Private imports in Cuba: a problem or the solution?

By Osmel Ramirez Alvarez

Photo: miamiactualidad.com

HAVANA TIMES — According to an article by Fernando Ravsberg’s recently published on this website, “The Millions that Fly Out of Cuba“, a multimillion dollar business which individual people in the private sector engage in could be moving approximately 500 million USD per year. This is an extremely important economic activity in our sunken economy, there’s no doubt about it, yet the National Assembly is still not talking about it.

Just as we’ve come to expect with Ravsberg’s work, the article touches upon an important point in our national life today and he does this by adhering brilliantly to the principles of good investigative journalism, a great challenge in today’s Cuba. He gives us important facts, he cites his sources, he gives his opinion about the root of the problem and even gives us hints at possible solutions. Of course, from his own viewpoint, which has really created an interesting debate. My respects to the journalist.

I just didn’t like the pro-government approach to this issue. The author invites us to lament the fact that this large sum of hard-currency is leaving the country to be invested in merchandise that has a demand on our national market, just because this money travels in private entrepreneurs’ pockets and not in a bank transfer to the Armed Forces GAESA import company.

If these are products that are still not produced in Cuba, that need to be bought abroad and their shortages in state-owned retail markets that sell in CUC is linked to the chronic problem of centralization and excessive planning of our economy, what does it matter that it’s thousands of people doing this instead of one company? It seems to be a better way to distribute wealth really; and the dollars or euros spent on purchases end up escaping anyway.

We rather need to advocate for legalizing imports for individuals and businesses with private capital, an activity which has been exclusive to the State up until now. We need to criticize and apply pressure until this draconian Customs law is eliminated, which only hinders our travelers greatly yet doesn’t stop this trade at all, as Customs officials just become the middlemen in corruption, charging expensive bribes.

Hard currency isn’t going to stay in Cuba by maintaining the State’s inefficient companies with privileges; it will only stay if imports are competitively replaced and by encouraging national industry. And we are talking about hard currency which, by the way, easily enters Cuba in the form of remittances, top-ups and packages that the now famous “mules” bring. Net profit! When a ton of clothes from the US come into Cuba, it’s as if they were magically produced here: zero investment.

It would be more productive to take advantage of and develop these spontaneous and efficient forces that many entrepreneurs have, who have managed to fill the gaps in our national market in spite of working under adverse, risky conditions and out of tenacity.

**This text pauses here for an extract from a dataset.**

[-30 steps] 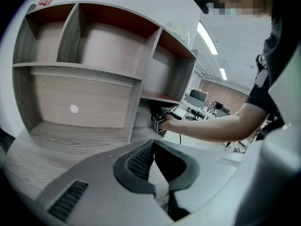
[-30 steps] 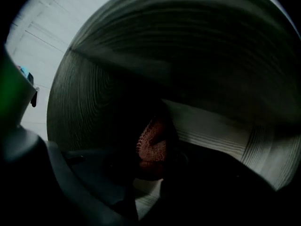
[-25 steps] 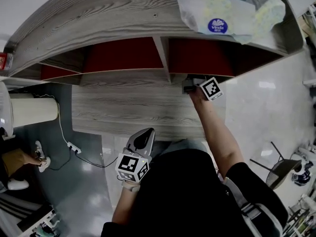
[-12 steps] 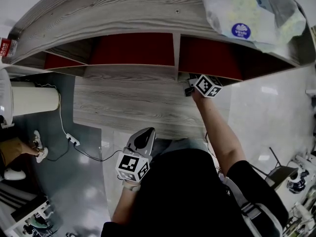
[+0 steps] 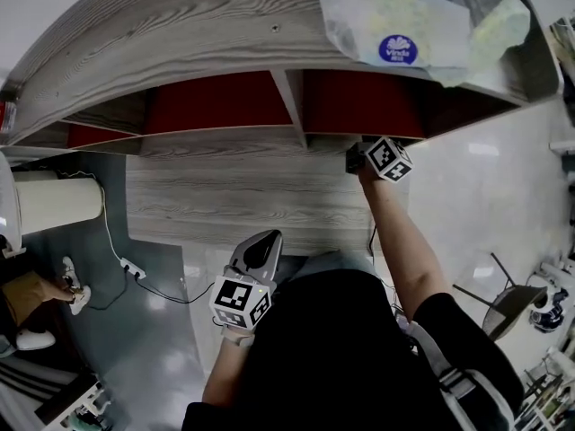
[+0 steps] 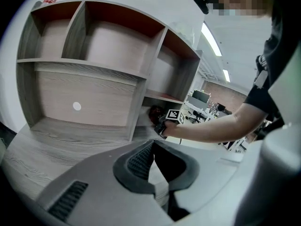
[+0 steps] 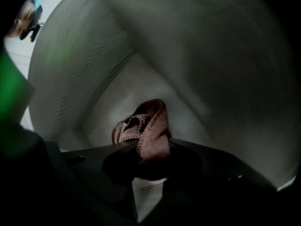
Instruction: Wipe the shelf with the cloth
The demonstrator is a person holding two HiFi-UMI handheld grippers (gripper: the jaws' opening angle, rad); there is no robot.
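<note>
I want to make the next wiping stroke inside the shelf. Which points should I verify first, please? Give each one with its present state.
1. Cloth gripped by the right gripper: ok, the jaws are closed on it.
2. Right gripper inside a compartment of the shelf: ok, it is just right of the divider.
3. Cloth pressed on the shelf board: cannot tell, the right gripper view is dark and blurred.
4. Left gripper out of the way: ok, shut, empty, held near the body.
5. Bag apart from the working arm: ok, it lies on the top board.
</note>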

Every modern country is somewhat open to the market, which means exporting and importing. Large sums of money being used to purchase goods can’t be considered a crime, even when it doesn’t create profits and imply expenditure. Which is not to say that it isn’t necessary. We need to be looking for a way for the commercial scales to tip in favor towards exports or at least for it to be balanced. This is what our Government should be focusing on, on creating profits, not on limiting or trying to replace private businesspeople and much less in sectors where the state-owned equivalent has proven itself to be highly incompetent.

This matter has other interesting aspects. For example, the opportunity some Cubans have to travel and the restrictions that exist for everyone else. No visa is required in the case of Guyana and Russia, but Panama, Mexico, the Dominican Republic and other countries in the region, whose Duty-Free zones or markets generally offer affordable prices for Cuban businesses, do ask for a visa. The thing is, we are clearly an emigration country thanks to the Revolution’s conquests and visa requirements prevent a mass exodus. Not all of the Revolution’s conquests were positive, they just aren’t spoken about very much.

This is where Cuban-Spaniards come into the picture. These are the descendants of citizens from the Motherland who took advantage of Spain’s Historic Memory Law. Many are a kind of “modern-day pirate” because they are just as Cuban as anyone else but they can travel to any country in the world without a visa, like privileged Europeans. They have a kind of “letter of marque” in this business, which puts them at an advantage over 100% Cuban entrepreneurs.

An official law for this trade would be extremely good, which would give people the opportunity to create import cooperatives or businesses, small in the beginning but with the chance to grow, in order to make wholesale trade deals and send merchandise back to the island in containers. Prices would fall, competition would increase and so will prices for a people who continue to be the most underpaid for their work in the world, but paying the most for their consumer products.



2 thoughts on “Private imports in Cuba: a problem or the solution?

  • Osmel is right on point. I have been on a Cuban shopping trip to Russia, seen the purchasing opportunities there, reentered Cuba with duffle bags full of products for resale, then observed the semi clandestine retail sales marketplace.

    This seems to be another one of those many officially illegal opportunities driven by economic demand that the Cuban government simply cannot control. Eventually the government will be forced to legalize this in some form or another just to maintain credibility and appear to enforce some appearance of control.

    Reply
  • If there is a demand for particular goods…there will be people stepping up to supply them. That’s commerce. May it continue unabated and may it flourish.